The Winslows worry about bringing up Esther correctly: she’s Jewish, and “in what way could they help a teenage Jewish female discover her identity?” To address that, we jump ahead to Esther’s adulthood in the Roaring Twenties. She will be a member of the Jewish exodus to Palestine, where she will enter Haganah, the Zionist armed force whose “goal was to protect Jewish settlements from hostile actions” and which would eventually become the foundation of the Israel's military.
Such are huge topics to take on, but having presented them, Irving backs away. Because if it’s regrettable that Queen Esther is not actually about St Cloud’s and the doctor, it’s all the more disheartening that it’s likewise not really concerning the main character. For reasons that must connect to plot engineering, Esther becomes a gestational carrier for one more of the family's daughters, and gives birth to a baby boy, the boy, in the early forties – and the bulk of this story is Jimmy’s tale.

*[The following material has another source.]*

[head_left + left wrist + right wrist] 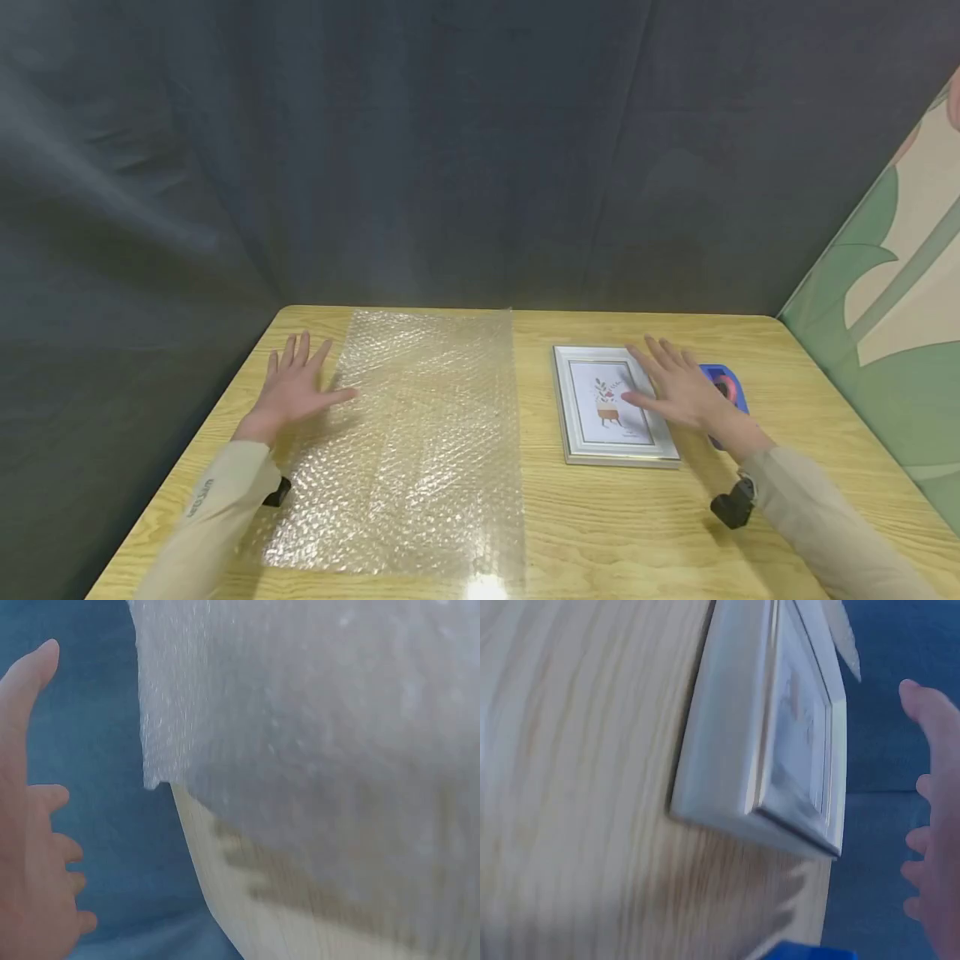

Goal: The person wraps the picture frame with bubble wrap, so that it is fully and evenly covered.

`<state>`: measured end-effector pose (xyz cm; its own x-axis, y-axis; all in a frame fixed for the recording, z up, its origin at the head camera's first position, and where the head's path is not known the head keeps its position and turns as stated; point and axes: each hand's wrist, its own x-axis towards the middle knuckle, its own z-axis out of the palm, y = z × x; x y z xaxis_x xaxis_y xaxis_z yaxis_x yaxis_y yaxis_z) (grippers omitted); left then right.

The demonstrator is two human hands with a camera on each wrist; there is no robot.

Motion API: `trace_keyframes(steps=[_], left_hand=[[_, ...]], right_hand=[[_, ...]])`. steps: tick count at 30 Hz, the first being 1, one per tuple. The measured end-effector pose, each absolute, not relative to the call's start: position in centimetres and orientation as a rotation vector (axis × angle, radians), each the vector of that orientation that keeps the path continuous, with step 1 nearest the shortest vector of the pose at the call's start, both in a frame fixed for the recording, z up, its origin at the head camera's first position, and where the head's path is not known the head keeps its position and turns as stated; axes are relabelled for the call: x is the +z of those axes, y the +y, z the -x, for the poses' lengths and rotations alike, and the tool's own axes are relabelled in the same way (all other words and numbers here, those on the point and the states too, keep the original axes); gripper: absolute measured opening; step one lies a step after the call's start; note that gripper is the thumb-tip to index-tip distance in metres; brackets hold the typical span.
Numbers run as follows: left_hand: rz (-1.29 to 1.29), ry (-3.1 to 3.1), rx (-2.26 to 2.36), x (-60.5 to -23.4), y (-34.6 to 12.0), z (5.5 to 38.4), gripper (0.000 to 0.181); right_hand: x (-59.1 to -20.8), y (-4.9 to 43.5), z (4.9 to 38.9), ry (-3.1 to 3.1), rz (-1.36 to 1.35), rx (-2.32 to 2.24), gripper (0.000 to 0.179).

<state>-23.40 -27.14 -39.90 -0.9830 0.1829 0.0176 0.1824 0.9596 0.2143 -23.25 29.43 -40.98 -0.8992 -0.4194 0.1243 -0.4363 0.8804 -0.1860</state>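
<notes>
A sheet of clear bubble wrap [420,433] lies flat across the left and middle of the table. Over its left edge hovers my left hand [294,392], fingers spread and holding nothing; the left wrist view shows the bubble wrap [300,712] below it. To the right, a white picture frame [570,417] with a plant print lies face up. My right hand [686,392] is above the frame's right side, its fingers spread, with nothing in them. Partly hidden behind that hand is a blue object with a pink-red ring [726,385], perhaps a tape dispenser.
The light wooden table [600,533] has its far edge against a dark curtain [480,167]. On the right stands a panel with a green leaf pattern [885,333]. A black wrist device [733,505] sits at the right cuff.
</notes>
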Motion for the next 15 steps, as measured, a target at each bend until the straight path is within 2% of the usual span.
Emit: trace_keyframes(steps=[6, 15], left_hand=[[-0.26, 3.127, 0.428, -39.7, -28.4, 22.5, 0.1], [-0.21, 3.075, 0.686, -40.1, -29.3, 21.5, 0.096]], right_hand=[[-40.6, 27.9, 23.3, -2.974, -0.689, 0.693, 0.072], [-41.3, 25.4, 23.2, -2.926, -0.718, 1.036, 0.076]])
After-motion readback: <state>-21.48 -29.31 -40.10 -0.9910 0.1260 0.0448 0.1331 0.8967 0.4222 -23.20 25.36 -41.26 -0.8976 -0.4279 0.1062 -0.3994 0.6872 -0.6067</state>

And here is where Irving’s obsessions reappear loudly, both regular and distinct. Jimmy goes to – where else? – the Austrian capital; there’s mention of avoiding the military conscription through bodily injury (His Earlier Book); a pet with a symbolic title (the dog's name, remember Sorrow from His Hotel Novel); as well as grappling, sex workers, authors and penises (Irving’s recurring).
He is a duller character than Esther promised to be, and the supporting players, such as students the pair, and Jimmy’s instructor Annelies Eissler, are flat as well. There are some enjoyable scenes – Jimmy his first sexual experience; a fight where a few thugs get assaulted with a support and a bicycle pump – but they’re here and gone.

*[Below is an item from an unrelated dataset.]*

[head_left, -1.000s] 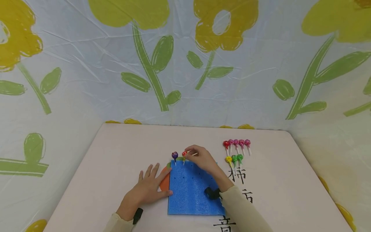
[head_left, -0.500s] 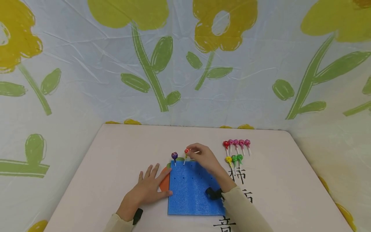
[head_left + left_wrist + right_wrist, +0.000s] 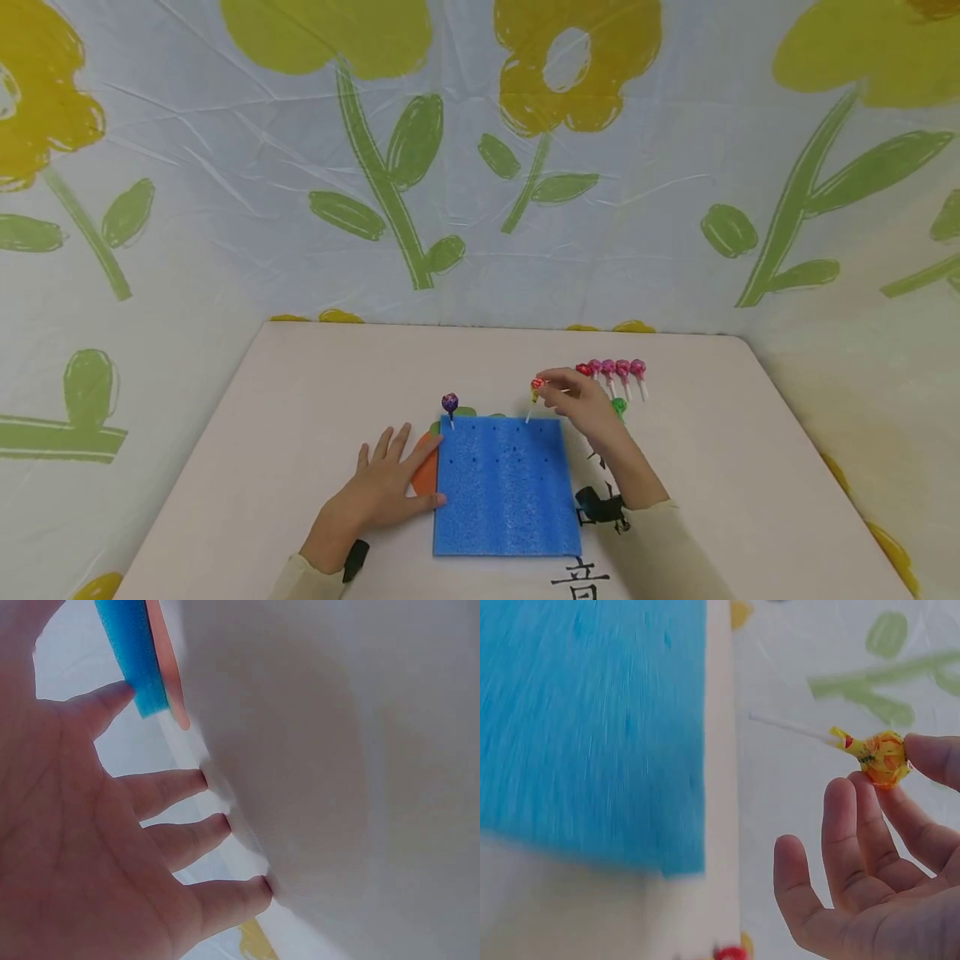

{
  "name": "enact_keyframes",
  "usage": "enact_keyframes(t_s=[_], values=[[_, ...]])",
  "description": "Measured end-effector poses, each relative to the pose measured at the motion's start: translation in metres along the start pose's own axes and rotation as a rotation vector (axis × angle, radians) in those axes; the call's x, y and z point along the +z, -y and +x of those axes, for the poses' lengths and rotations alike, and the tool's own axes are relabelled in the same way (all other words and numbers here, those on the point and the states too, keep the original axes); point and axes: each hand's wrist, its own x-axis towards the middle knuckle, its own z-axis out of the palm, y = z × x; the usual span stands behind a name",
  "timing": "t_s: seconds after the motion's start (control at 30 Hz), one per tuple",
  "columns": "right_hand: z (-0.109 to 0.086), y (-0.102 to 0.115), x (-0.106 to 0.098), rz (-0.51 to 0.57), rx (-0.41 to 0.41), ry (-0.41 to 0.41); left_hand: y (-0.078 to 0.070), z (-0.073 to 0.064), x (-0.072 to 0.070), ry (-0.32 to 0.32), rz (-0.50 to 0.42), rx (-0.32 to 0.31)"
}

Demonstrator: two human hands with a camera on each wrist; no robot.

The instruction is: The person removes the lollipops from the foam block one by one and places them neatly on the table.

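My right hand (image 3: 583, 402) pinches the wrapped head of a red-and-yellow lollipop (image 3: 886, 759) between thumb and fingers. In the head view the bare white stick points down over the far edge of a blue foam board (image 3: 502, 500) with rows of small holes. A dark purple lollipop (image 3: 450, 402) stands upright at the board's far left corner. My left hand (image 3: 382, 483) lies spread on the table at the board's left side. Its thumb and index finger touch that edge, as the left wrist view shows the index fingertip against the blue foam (image 3: 139, 664).
An orange piece with green parts (image 3: 426, 475) shows from under the board. Beyond my right hand lie several pink lollipops (image 3: 622, 367), a red one (image 3: 584, 369) and a green one (image 3: 618, 406), partly covered. Black printed characters (image 3: 581, 577) mark the pale table (image 3: 330, 367).
My right hand has carried the red-and-yellow lollipop to the right along the board's far edge, away from the purple one. It now covers the yellow lollipop. The left hand stays put.
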Motion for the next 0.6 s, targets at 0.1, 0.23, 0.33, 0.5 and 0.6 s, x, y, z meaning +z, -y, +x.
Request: enact_keyframes(t_s=[0.1,0.23,0.33,0.5,0.6], values=[[-0.007,-0.004,-0.017,-0.016,0.007,-0.025,0.000,0.000,0.001,0.000,0.003,0.002],[-0.016,-0.008,-0.035,-0.030,0.019,-0.051,0.002,0.000,0.003,-0.006,0.001,0.009],[-0.022,-0.010,-0.048,-0.051,0.037,-0.082,0.004,0.000,0.004,-0.020,-0.012,0.021],[-0.030,-0.017,-0.073,-0.128,0.080,-0.128,0.005,0.000,0.006,-0.032,-0.023,0.042],[-0.033,-0.021,-0.089,-0.182,0.112,-0.132,0.004,-0.001,0.004,-0.028,-0.027,0.042]])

Irving has not ever been a subtle novelist, but that is isn't the problem. He has always repeated his points, telegraphed narrative turns and enabled them to build up in the audience's thoughts before taking them to completion in long, jarring, amusing sequences. For case, in Irving’s works, body parts tend to go missing: recall the tongue in Garp, the finger in Owen Meany. Those missing pieces resonate through the plot. In Queen Esther, a central figure is deprived of an upper extremity – but we just find out thirty pages later the conclusion.

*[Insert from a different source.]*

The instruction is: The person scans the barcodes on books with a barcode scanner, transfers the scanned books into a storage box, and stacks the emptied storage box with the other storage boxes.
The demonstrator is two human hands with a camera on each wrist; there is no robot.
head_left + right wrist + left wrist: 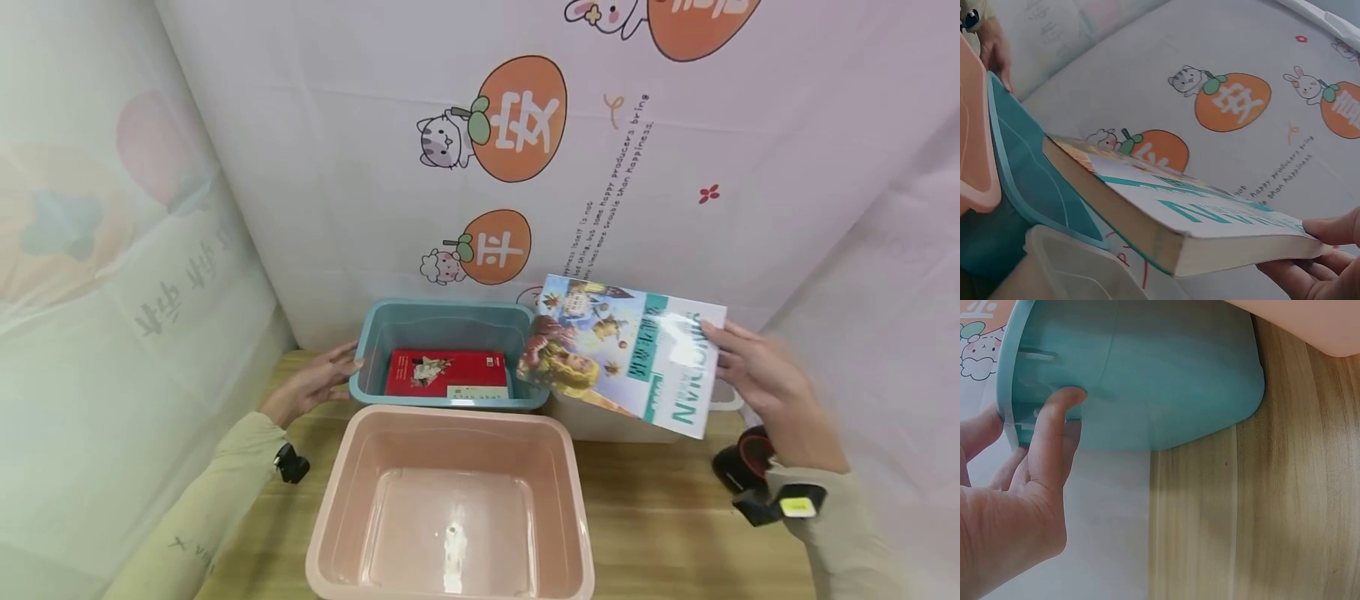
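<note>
In the head view my right hand (pixel 757 375) holds a paperback book (pixel 678 367) by its right edge, thumb on the cover and fingers beneath. Its cover has a colourful fairy-tale picture and green lettering. The book is raised and tilted over a white bin (pixel 1079 269), its left end overlapping the teal bin's corner. My left hand (pixel 1029 469) grips the left rim of the teal bin (pixel 1141 381), with fingers against the outer wall under the lip. Inside that bin lies a red book (pixel 472 372), with a paler book or band at its lower edge.
An empty pink bin (pixel 450 414) stands in front of the teal one on the wooden table (pixel 637 500). A black device (pixel 738 467) lies near the right wrist. Printed white cloth (pixel 360 167) walls the back and both sides.
</note>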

The protagonist returns toward the end in the story, but merely with a eleventh-hour sense of ending the story. We do not do find out the full story of her experiences in Palestine and Israel. Queen Esther is a failure from a writer who once gave such delight. That’s the downside. The positive note is that Cider House – revisiting it alongside this novel – still stands up beautifully, after forty years. So choose the earlier work as an alternative: it’s much longer as the new novel, but far as enjoyable.